(Data excerpts)
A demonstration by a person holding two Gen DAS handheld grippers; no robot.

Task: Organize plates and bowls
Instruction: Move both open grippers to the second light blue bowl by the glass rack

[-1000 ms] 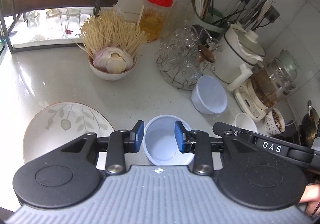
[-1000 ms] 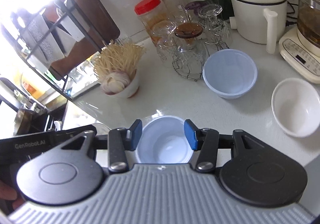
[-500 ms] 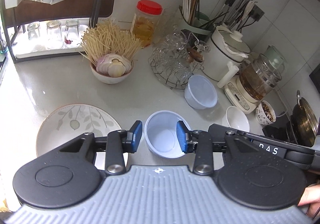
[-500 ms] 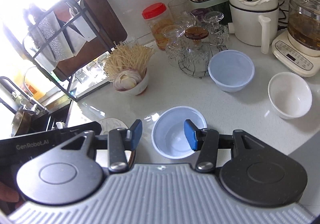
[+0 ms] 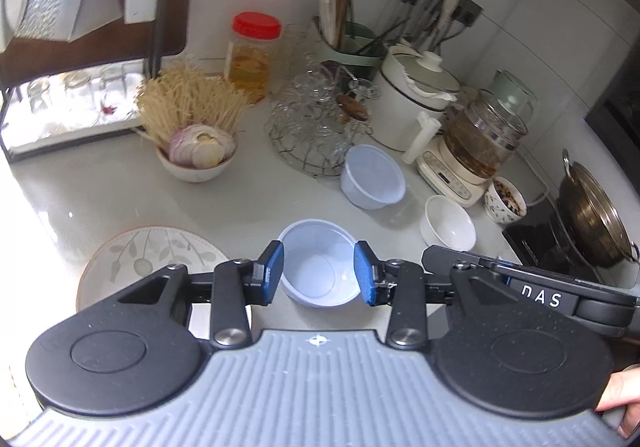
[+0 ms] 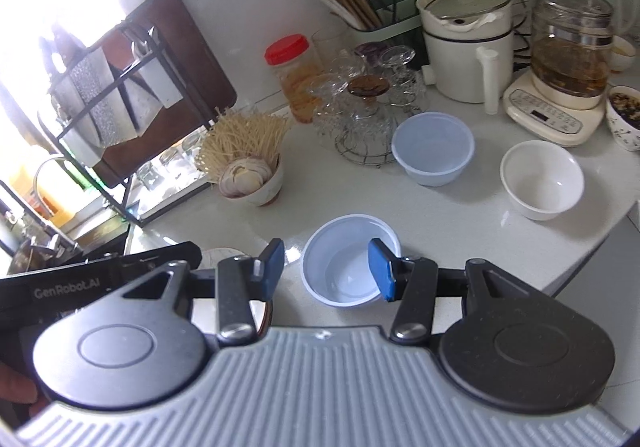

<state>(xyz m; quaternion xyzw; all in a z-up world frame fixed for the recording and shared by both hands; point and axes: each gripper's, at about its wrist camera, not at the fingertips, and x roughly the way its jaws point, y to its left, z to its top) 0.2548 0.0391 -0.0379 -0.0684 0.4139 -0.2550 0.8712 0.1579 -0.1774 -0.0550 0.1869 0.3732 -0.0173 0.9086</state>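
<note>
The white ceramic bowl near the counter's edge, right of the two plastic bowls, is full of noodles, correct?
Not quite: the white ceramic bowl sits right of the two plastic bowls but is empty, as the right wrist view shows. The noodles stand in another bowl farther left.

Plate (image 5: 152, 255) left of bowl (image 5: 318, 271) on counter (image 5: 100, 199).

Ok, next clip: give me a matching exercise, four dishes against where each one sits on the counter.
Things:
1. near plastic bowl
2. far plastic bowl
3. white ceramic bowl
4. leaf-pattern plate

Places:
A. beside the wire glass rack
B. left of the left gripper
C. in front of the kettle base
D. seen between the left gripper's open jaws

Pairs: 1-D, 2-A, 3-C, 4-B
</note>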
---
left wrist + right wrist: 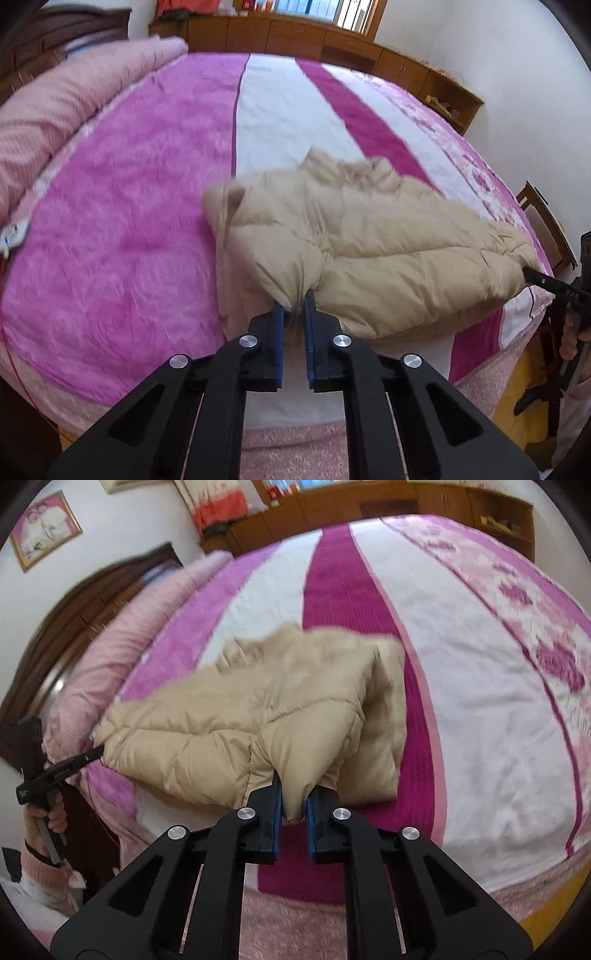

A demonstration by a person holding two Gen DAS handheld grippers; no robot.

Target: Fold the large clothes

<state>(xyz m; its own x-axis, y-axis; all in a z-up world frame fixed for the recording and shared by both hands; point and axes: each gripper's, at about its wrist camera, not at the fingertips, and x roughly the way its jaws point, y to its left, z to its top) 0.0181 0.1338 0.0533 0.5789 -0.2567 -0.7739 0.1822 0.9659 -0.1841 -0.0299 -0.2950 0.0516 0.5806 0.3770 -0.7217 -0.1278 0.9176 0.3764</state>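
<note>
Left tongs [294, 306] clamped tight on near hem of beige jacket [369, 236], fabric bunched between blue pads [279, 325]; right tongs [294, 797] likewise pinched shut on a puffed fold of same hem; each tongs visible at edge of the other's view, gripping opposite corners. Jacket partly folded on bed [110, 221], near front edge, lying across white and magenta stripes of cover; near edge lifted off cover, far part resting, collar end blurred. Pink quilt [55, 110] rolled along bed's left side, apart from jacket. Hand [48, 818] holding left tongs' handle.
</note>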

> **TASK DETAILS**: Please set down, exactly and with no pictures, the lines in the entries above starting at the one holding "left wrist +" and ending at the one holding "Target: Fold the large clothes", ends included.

> **ANSWER SECTION**:
left wrist + right wrist: 

A demonstration by a person holding two Gen DAS handheld grippers; no robot.

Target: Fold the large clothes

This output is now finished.